Saturday, November 29, 2014

Is Franz Kafka's The Metamorphosis a comedy or tragedy?

The Metamorphosis is a story by Kafka that is often considered in the light of Absurdism and going by the portrayal of human condition in the existentialist-absurdist, it is a tragi-comic vision. As Chaplin would have said, from a distance where the particulars cannot be seen, it looks like comedy; the more you close in, the more it resembles a tragedy.But, this Kafka story is difficult to conceive as a comedy.

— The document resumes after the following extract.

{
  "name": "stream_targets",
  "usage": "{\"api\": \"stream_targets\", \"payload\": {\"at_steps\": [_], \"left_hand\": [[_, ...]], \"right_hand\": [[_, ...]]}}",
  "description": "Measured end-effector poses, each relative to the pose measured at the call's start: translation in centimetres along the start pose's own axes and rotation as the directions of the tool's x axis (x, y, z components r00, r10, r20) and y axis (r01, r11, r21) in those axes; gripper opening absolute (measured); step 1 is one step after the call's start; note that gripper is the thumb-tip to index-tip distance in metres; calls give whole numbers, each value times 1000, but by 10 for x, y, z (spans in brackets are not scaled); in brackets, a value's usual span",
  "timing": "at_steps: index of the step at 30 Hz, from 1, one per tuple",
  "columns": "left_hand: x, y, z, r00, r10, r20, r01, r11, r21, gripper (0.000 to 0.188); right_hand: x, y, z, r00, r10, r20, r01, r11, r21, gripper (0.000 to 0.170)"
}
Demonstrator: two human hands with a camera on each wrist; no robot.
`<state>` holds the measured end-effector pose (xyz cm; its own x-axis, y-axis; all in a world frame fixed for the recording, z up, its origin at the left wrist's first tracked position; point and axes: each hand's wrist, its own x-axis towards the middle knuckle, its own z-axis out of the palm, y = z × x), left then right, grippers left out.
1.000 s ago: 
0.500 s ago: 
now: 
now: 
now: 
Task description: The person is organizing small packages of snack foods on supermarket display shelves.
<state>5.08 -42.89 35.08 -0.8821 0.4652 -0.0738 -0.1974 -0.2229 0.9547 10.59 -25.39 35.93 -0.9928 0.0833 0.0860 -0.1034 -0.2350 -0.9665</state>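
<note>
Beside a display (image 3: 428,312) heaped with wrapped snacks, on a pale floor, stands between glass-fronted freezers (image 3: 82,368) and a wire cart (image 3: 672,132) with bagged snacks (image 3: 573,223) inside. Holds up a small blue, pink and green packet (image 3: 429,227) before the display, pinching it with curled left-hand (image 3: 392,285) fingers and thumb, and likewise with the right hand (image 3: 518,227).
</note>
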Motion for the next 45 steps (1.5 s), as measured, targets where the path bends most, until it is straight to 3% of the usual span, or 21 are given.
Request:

The element of ridicule operative on Gregor is entirely coming from the family, but does not get any authorial support. The illogical and abrupt transformation can be seen as a parody of the Ovidian model and hence a comedy, but the way the aftermaths of this transformation have been worked out, it is nothing but tragedy. This is tragedy in its modern sense, where there is no ethical frame at work whatsoever. It is  suffering without any doing. There are Biblically evocative scenes in the story such as the moment when the family members throw apple on the insect that Gregor has turned into. There are connotations of Original Sin and a replacement of reason with animal instinct that underlines the Fall in this tragic predicament. Gregor's tragedy also lies in him being stripped from his language. He cannot even express his condition. He is left to die a very sad and lonely death.